**What is being asked**
In how many lines of these records does the word "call" appear? Give the number by itself.

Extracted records

......

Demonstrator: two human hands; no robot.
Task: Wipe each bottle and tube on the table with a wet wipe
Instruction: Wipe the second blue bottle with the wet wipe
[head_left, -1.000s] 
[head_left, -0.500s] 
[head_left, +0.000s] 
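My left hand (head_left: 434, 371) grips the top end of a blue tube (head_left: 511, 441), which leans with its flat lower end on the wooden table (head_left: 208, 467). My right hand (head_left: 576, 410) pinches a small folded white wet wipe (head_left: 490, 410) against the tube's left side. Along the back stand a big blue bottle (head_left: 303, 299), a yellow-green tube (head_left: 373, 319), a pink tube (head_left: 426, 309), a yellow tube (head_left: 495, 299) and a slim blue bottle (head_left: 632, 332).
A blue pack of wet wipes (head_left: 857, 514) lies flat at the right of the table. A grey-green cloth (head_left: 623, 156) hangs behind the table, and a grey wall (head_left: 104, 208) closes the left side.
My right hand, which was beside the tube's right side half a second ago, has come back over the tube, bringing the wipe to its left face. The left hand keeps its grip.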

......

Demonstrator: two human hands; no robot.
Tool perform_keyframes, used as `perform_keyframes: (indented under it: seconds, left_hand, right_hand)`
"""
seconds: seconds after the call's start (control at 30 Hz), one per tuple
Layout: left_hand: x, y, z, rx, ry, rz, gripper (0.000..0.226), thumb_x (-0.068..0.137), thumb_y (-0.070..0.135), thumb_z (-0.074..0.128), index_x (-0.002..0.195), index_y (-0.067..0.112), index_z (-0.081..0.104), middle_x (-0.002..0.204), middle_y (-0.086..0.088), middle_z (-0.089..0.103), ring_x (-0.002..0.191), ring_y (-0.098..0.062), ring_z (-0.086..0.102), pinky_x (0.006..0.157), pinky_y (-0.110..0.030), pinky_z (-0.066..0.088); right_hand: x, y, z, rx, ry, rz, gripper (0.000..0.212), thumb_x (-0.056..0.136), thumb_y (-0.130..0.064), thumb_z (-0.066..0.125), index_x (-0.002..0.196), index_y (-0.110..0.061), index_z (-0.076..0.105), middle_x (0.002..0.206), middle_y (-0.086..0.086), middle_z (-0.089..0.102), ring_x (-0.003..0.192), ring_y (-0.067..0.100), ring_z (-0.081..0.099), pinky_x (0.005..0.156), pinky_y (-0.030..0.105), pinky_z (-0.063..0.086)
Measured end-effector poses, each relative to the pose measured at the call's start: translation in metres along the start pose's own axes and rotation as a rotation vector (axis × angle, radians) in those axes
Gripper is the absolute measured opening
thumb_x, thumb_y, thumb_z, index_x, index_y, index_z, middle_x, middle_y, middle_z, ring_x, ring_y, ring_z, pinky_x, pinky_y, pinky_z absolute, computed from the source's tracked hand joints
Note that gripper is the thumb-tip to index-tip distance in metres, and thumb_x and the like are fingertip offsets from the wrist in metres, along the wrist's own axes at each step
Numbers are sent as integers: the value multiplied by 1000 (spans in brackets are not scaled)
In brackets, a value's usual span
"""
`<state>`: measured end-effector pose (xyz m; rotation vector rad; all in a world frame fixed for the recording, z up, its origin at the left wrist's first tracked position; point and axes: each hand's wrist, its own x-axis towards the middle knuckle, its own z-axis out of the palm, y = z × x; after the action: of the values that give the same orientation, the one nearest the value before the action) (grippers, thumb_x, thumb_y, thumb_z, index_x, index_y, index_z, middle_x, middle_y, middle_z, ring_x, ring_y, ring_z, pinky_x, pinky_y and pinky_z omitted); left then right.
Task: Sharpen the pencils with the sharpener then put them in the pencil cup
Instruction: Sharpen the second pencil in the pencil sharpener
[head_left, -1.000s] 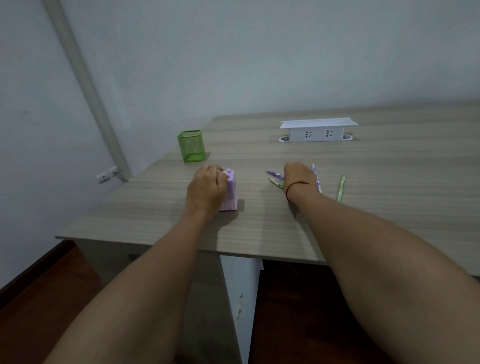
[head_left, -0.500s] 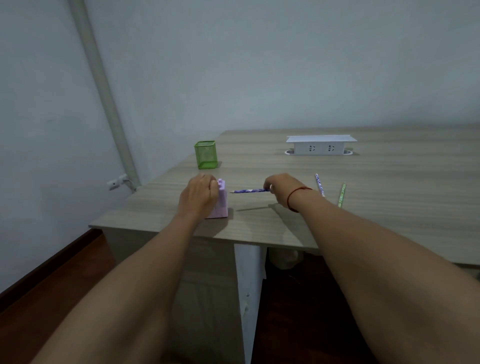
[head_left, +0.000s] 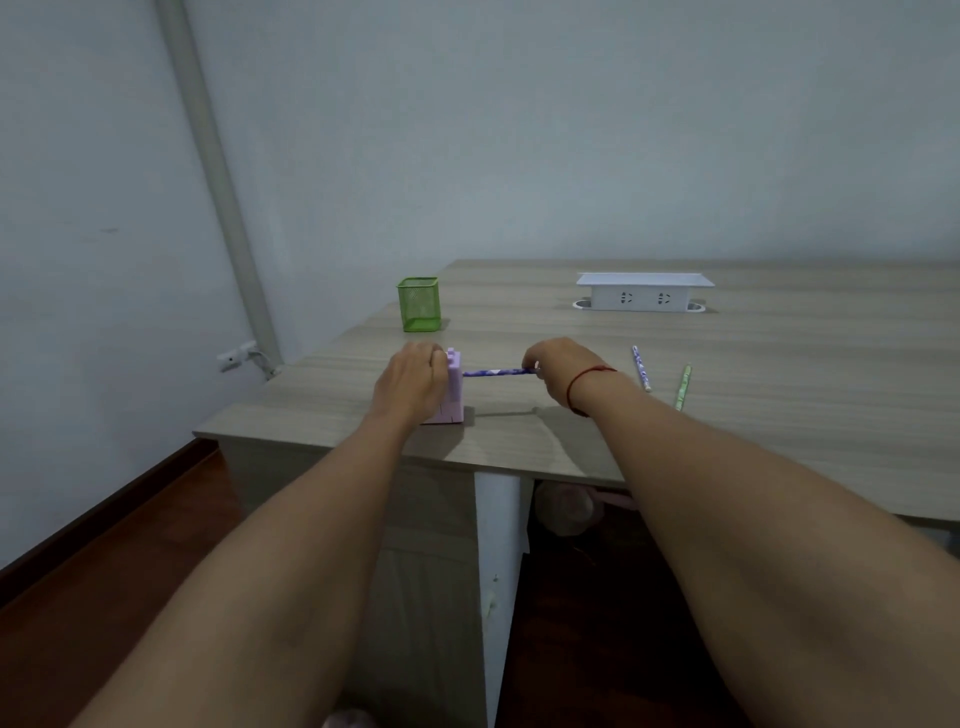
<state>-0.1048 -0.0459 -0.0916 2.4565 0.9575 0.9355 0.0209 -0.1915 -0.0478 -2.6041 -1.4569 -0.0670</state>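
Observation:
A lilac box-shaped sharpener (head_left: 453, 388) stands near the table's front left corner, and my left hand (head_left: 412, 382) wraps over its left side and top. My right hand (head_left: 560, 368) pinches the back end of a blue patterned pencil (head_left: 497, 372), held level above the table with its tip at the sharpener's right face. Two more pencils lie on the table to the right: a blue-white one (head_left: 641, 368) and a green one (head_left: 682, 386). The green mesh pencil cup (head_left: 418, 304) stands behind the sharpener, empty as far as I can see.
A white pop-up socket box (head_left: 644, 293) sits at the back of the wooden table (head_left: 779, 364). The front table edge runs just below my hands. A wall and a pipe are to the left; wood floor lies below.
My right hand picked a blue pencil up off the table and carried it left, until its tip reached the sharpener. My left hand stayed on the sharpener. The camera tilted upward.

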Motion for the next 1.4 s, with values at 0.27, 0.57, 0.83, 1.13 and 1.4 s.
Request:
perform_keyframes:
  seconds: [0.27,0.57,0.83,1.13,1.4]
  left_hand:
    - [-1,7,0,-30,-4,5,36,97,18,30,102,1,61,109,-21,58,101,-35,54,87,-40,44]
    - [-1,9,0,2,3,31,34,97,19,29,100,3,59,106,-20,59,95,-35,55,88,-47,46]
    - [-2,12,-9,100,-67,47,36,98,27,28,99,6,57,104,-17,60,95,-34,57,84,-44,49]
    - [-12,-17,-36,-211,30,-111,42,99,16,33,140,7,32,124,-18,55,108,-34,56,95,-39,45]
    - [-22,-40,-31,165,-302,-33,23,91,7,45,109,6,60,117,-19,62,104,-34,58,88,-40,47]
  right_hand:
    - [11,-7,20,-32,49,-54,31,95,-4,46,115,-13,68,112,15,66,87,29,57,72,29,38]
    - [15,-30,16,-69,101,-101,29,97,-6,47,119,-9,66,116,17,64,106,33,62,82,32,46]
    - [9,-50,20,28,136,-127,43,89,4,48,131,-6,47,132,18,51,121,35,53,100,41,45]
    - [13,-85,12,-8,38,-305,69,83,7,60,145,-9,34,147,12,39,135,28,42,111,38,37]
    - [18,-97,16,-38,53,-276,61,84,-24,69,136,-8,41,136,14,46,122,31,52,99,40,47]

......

**Exercise result**
2